▶ **Your instructions**:
Your job with the data below: print everything from the line that holds "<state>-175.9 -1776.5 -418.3" down to the line that holds "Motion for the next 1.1", ends included, exactly, and nothing else.

▶ **Working data**:

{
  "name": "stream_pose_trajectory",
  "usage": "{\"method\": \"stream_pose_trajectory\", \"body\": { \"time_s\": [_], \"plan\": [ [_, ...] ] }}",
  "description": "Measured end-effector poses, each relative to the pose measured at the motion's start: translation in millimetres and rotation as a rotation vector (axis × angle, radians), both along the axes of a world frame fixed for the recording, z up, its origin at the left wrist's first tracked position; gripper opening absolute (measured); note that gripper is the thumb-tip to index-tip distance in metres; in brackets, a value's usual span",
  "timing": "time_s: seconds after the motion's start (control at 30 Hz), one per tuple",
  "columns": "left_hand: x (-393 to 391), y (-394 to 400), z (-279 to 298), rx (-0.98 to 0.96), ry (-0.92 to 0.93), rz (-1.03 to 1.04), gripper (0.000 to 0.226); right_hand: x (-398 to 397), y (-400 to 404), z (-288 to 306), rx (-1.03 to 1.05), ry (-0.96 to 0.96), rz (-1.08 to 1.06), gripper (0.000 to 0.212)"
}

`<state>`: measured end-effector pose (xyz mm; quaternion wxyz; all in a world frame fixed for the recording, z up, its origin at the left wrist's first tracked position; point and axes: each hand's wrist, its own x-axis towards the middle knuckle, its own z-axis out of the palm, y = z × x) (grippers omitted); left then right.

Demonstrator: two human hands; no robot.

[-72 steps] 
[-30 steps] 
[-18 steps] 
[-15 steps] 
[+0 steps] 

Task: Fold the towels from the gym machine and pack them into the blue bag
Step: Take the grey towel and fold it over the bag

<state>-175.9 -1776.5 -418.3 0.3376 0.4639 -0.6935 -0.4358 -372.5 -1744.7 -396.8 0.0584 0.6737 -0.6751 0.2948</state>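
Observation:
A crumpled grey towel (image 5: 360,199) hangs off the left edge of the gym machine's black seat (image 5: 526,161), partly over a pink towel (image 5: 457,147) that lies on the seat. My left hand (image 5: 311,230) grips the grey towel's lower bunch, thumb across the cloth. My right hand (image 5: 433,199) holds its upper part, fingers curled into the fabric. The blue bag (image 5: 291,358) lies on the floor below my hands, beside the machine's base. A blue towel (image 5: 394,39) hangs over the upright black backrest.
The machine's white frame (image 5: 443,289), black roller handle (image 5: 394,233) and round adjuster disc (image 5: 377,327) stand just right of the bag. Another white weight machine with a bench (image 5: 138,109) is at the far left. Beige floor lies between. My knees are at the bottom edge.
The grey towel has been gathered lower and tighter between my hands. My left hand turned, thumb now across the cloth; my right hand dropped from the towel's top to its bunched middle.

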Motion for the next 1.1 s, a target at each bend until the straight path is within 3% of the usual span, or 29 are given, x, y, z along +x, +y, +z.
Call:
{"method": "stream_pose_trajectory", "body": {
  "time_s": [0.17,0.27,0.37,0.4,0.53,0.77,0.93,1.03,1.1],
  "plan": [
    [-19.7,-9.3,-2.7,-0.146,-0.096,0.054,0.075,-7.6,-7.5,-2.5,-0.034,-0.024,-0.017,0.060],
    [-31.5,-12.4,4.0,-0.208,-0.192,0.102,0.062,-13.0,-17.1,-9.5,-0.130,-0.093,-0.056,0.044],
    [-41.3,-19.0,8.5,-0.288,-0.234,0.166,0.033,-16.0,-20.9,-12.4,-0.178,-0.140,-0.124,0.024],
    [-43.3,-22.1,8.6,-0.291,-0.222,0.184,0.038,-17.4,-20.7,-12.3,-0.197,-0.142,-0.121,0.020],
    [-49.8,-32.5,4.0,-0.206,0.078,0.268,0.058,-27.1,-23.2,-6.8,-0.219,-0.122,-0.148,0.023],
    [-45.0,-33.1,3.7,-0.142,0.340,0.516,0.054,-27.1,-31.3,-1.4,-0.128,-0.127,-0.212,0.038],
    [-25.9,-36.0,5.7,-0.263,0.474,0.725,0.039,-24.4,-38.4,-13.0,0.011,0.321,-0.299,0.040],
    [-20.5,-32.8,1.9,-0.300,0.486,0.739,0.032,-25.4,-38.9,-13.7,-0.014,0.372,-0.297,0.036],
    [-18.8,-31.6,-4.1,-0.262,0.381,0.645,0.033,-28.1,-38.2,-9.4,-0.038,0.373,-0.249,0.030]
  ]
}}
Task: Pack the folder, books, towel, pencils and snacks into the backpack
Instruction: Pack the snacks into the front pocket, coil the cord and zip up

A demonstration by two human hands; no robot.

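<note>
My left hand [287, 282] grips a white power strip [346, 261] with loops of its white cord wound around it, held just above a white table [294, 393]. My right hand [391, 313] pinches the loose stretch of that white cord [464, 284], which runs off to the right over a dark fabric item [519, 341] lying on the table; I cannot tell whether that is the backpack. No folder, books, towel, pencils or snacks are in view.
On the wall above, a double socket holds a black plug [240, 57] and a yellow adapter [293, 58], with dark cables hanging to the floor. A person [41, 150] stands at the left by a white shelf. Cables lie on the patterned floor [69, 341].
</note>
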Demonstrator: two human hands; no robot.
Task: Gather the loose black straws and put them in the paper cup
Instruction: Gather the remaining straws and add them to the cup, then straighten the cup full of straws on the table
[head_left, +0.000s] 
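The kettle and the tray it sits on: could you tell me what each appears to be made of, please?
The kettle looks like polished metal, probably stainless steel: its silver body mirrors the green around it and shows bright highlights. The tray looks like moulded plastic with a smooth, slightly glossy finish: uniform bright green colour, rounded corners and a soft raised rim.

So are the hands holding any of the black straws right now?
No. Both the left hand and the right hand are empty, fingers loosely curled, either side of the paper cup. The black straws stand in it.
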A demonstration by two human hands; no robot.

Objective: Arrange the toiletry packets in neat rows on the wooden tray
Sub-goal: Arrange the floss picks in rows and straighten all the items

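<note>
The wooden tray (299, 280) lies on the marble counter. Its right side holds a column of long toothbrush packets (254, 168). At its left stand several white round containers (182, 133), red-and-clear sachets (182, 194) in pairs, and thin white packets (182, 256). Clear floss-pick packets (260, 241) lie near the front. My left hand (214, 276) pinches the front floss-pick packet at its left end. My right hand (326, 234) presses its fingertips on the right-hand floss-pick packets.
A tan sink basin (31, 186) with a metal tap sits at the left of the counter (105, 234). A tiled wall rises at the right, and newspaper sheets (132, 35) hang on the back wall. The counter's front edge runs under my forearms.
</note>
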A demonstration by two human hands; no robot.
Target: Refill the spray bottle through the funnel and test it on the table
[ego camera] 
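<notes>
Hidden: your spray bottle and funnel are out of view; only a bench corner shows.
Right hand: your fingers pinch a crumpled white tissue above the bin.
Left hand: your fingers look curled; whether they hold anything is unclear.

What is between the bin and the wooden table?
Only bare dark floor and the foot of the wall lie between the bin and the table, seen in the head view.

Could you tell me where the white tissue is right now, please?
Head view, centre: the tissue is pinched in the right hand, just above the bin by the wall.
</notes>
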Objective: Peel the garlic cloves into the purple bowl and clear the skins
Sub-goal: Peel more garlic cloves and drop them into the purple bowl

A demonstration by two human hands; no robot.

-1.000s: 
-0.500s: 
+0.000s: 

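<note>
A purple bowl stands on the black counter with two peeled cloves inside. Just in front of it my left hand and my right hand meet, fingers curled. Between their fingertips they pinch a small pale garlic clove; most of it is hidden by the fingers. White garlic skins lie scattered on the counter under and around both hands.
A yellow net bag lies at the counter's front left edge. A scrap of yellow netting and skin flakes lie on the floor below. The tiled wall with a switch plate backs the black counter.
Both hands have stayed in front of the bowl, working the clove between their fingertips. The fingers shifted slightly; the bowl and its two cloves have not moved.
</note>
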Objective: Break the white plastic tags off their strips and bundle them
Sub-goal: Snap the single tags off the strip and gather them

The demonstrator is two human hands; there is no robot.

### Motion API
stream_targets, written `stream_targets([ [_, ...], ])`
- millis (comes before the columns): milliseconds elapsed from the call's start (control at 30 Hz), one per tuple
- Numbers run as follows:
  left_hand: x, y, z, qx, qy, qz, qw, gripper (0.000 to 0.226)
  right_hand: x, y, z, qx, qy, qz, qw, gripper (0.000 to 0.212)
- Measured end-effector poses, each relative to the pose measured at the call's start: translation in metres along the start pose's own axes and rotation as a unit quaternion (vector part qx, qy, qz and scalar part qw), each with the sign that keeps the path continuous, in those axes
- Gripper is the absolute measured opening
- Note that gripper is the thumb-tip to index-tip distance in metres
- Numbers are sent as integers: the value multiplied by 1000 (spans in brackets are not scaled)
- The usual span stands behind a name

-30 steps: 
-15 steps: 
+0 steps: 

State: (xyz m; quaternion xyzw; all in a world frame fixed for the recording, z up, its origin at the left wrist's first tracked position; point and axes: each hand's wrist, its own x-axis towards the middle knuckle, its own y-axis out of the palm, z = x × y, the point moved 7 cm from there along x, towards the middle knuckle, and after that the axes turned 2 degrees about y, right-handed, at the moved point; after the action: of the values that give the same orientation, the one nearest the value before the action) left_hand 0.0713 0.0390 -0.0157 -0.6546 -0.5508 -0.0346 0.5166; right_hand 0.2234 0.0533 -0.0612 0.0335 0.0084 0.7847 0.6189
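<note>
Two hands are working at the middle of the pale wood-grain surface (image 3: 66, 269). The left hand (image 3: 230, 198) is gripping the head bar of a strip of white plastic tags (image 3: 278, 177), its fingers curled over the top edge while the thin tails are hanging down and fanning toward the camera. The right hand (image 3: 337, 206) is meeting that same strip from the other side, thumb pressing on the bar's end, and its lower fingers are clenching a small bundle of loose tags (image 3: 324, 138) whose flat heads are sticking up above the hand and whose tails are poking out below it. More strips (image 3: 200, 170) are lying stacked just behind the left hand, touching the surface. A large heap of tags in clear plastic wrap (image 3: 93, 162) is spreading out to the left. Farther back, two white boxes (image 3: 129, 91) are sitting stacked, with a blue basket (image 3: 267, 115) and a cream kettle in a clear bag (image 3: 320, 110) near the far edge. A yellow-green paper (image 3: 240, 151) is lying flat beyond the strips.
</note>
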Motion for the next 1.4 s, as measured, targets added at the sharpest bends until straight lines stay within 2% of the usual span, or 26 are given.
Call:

▶ **Finished task**:
<state>-175.9 -1776.5 -418.3 0.3376 0.4639 -0.6935 -0.4358 -372.5 -1744.7 -396.8 0.0584 0.6737 -0.6751 0.2948</state>
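Observation:
A crumpled grey towel (image 5: 360,199) hangs off the left edge of the gym machine's black seat (image 5: 526,161), partly over a pink towel (image 5: 457,147) that lies on the seat. My left hand (image 5: 311,230) grips the grey towel's lower bunch, thumb across the cloth. My right hand (image 5: 433,199) holds its upper part, fingers curled into the fabric. The blue bag (image 5: 291,358) lies on the floor below my hands, beside the machine's base. A blue towel (image 5: 394,39) hangs over the upright black backrest.
The machine's white frame (image 5: 443,289), black roller handle (image 5: 394,233) and round adjuster disc (image 5: 377,327) stand just right of the bag. Another white weight machine with a bench (image 5: 138,109) is at the far left. Beige floor lies between. My knees are at the bottom edge.
The grey towel has been gathered lower and tighter between my hands. My left hand turned, thumb now across the cloth; my right hand dropped from the towel's top to its bunched middle.
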
Motion for the next 1.1 s, a target at each bend until the straight path is within 3% of the usual span, or 29 are given, x, y, z along +x, +y, +z.

No more work remains in this exercise.